For every big, hungry guy or gal who can really eat his or her weight in crab legs, buffets count on a few who won’t. It helps that buffets appeal to groups: A big family might have one super-eater, but Grandma or your toddler brother will probably under-eat.

The other key metric in buffet economics is managing waste. Ovation Brands—previously Buffets, Inc.—owns more than 330 buffet restaurants in thirty-five states; it’s the parent company of Old Country Buffet and HomeTown Buffet. Each year its restaurants serve 47 million pounds of chicken, 6 million pounds of steak, and 85 million dinner rolls to 100 million customers. Though the company has suffered some setbacks (Buffets, Inc. filed for bankruptcy in 2008 and 2012), it is currently reporting its strongest sales numbers in seven years. And it got there by really getting to know its waste numbers.

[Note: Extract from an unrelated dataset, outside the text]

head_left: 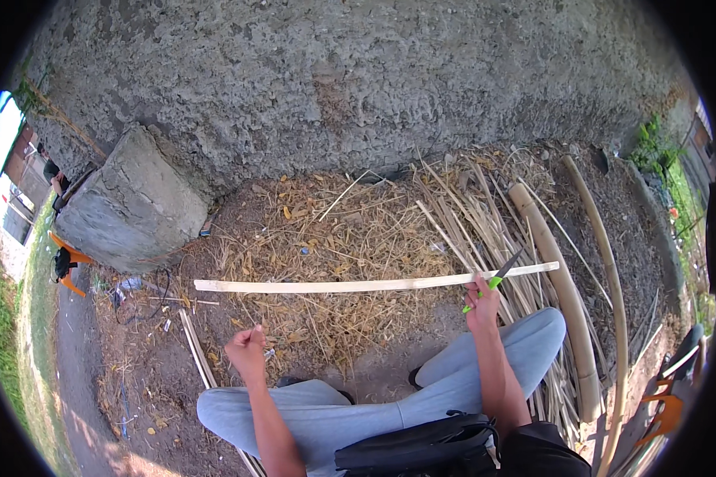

Michelle Gessner, senior vice president of administration for Ovation, emphasizes the importance of portioning as a means of minimizing waste. “Every item will have anywhere from 5 to 25 percent waste, even with the small pans. Whenever you’re doing more than one serving, you’re going to have waste.” Once upon a time, her company made one large pan of chicken potpie. Nowadays it makes single-serving pies in place of the big one.

Ovation Brands collects data weekly on waste in its restaurants. From there, the numbers are plugged into a computer for modeling based on time of year. Projections are made for the number of customers expected, along with what they’ll likely eat.